IN WITNESS WHEREOF, the Parties hereto have executed this Agreement, effective as of the Effective Date, as of the date first listed below.

AGREED:

 

Date: January 25, 2016      

/s/ Steven R. Rowley

      Steven R. Rowley
      Eagle Materials Inc.
Date: January 25, 2016      

/s/ James H. Graass

      James H. Graass
      Executive Vice President,
      General Counsel and Secretary

 

15


Exhibit A

Stock Options, Cash Award and Restricted Stock

Stock Options:

 

(1) Non-Qualified Stock Option Agreement between the Company and Rowley, dated June 10, 2015

 

(2) Non-Qualified Stock Option Agreement between the Company and Rowley, dated June 3, 2014

 

(3) Non-Qualified Stock Option Agreement between the Company and Rowley, dated August 12, 2013

 

(4) Non-Qualified Stock Option Agreement between the Company and Rowley, dated June 19, 2012

 

(5) Non-Qualified Stock Option Agreement between the Company and Rowley, dated June 27, 2011

 

(6) Non-Qualified Stock Option Agreement between the Company and Rowley, dated May 18, 2010

Cash Award:

 

(1) Cash Award granted June 19, 2012 under the Company’s Long-Term Cash Compensation Program for Fiscal Year 2013

Restricted Stock:

 

(1) Restricted Stock Agreement between the Company and Rowley, dated June 10, 2015

 

(2) Restricted Stock Agreement between the Company and Rowley, dated June 3, 2014

 

(3) Restricted Stock Agreement between the Company and Rowley, dated August 12, 2013

 

(4) Restricted Stock Agreement between the Company and Rowley, dated June 19, 2012

 

(5) Restricted Stock Agreement between the Company and Rowley, dated June 27, 2011

 

(6) Restricted Stock Agreement between the Company and Rowley, dated May 18, 2010

 

A-1


Exhibit B

Stock Option Agreement Amendment

March 31, 2016

Steven R. Rowley

Eagle Materials Inc.

3811 Turtle Creek Blvd., Suite 1100

Dallas, Texas 75219

 

Re: Amendment of Non-Qualified Stock Option Agreement

Dear Mr. Rowley:

The Compensation Committee of the Board of Directors of Eagle Materials Inc. (the “Committee”) has previously granted you a certain number of non-qualified stock options (“Options”) under the Eagle Materials Inc. Incentive Plan pursuant to the Non-Qualified Stock Option Agreement between Eagle Materials Inc. (the “Company”) and you (the “Optionee”), dated May 18, 2010 (the “Stock Option Agreement”).

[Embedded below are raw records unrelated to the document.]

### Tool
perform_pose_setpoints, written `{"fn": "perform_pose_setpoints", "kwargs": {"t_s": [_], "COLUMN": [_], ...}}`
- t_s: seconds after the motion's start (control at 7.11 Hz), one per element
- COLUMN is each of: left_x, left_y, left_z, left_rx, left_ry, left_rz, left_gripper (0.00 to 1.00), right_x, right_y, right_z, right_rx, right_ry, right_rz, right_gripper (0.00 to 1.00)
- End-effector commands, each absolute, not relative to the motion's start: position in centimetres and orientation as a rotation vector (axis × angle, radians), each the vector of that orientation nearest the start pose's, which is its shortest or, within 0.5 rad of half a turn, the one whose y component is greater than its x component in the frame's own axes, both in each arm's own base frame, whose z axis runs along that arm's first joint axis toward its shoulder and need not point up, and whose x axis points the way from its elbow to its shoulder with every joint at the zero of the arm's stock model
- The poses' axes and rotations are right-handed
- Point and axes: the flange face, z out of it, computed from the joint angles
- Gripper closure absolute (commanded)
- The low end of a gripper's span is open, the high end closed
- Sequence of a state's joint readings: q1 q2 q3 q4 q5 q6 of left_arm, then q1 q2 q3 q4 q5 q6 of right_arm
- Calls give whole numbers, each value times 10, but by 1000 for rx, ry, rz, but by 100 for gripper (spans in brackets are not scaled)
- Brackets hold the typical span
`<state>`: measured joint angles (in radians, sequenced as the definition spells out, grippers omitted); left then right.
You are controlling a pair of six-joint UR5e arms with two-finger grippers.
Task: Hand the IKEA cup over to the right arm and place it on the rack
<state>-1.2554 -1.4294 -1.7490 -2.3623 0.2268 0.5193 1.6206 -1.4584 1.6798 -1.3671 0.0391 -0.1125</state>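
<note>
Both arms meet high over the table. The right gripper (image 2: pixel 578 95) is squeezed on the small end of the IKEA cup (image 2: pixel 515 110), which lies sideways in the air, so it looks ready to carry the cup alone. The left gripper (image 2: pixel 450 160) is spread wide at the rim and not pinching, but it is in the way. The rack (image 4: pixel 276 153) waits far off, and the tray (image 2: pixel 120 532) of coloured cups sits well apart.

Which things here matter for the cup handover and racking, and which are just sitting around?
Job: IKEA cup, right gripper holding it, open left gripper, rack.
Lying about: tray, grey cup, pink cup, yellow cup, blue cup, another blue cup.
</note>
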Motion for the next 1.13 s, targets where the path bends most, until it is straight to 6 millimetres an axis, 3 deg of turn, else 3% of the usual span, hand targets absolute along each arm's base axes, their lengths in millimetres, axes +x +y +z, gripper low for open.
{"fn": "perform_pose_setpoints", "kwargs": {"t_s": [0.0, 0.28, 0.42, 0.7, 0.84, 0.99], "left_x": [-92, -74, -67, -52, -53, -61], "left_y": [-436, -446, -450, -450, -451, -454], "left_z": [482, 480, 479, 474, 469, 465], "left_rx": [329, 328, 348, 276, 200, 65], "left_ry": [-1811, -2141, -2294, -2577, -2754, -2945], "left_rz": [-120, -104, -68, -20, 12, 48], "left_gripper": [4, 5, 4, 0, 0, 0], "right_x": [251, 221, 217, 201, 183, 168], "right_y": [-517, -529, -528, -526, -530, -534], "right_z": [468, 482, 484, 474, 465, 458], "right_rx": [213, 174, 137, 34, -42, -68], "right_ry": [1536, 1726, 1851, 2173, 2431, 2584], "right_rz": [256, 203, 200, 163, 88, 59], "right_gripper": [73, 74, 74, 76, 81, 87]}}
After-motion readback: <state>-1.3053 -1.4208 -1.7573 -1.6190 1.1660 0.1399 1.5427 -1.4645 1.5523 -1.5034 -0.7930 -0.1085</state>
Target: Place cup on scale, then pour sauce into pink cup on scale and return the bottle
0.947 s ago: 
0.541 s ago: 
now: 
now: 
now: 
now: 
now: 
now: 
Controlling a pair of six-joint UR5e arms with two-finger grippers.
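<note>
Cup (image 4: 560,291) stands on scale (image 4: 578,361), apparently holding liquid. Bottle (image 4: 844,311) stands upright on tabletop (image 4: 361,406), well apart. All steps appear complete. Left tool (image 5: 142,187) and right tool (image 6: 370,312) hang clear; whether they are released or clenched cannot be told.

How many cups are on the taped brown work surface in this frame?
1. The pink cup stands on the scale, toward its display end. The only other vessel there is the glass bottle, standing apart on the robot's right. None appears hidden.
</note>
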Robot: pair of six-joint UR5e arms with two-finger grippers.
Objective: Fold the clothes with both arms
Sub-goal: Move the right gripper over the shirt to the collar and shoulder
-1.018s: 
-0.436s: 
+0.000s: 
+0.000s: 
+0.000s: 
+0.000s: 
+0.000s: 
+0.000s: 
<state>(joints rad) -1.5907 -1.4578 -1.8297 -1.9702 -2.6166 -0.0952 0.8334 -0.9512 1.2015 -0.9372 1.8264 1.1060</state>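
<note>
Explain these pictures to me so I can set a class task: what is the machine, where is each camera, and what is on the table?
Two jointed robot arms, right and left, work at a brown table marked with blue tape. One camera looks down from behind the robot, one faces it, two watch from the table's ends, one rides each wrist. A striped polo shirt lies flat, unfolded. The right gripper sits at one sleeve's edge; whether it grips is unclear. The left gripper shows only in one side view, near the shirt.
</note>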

This letter agreement (this “Amendment”) reflects an amendment to the Stock Option Agreement by the Committee, subject to your agreement as evidence below, as follows:

The Stock Option Agreement is hereby amended to extend its term until March 31, 2018 (the “Extended Term”), subject to the Release requirement in the Retirement and Consulting Agreement between the Company and you, effective as of March 31, 2016. During the Extended Term the shares of Common Stock subject to the Stock Option Agreements (the “Option Shares”) shall continue to vest and become exercisable in accordance with the terms of the Stock Option Agreement, notwithstanding the cessation of the Optionee’s employment or any requirement or condition that the Optionee continue to be employed by the Company or one of its affiliates. The Stock Option Agreement, and the Options shall immediately terminate and be of no further force and effect, and all remaining Option Shares subject to the Stock Option Agreements, to the extent not exercised, shall be forfeited, at the end of the Extended Term.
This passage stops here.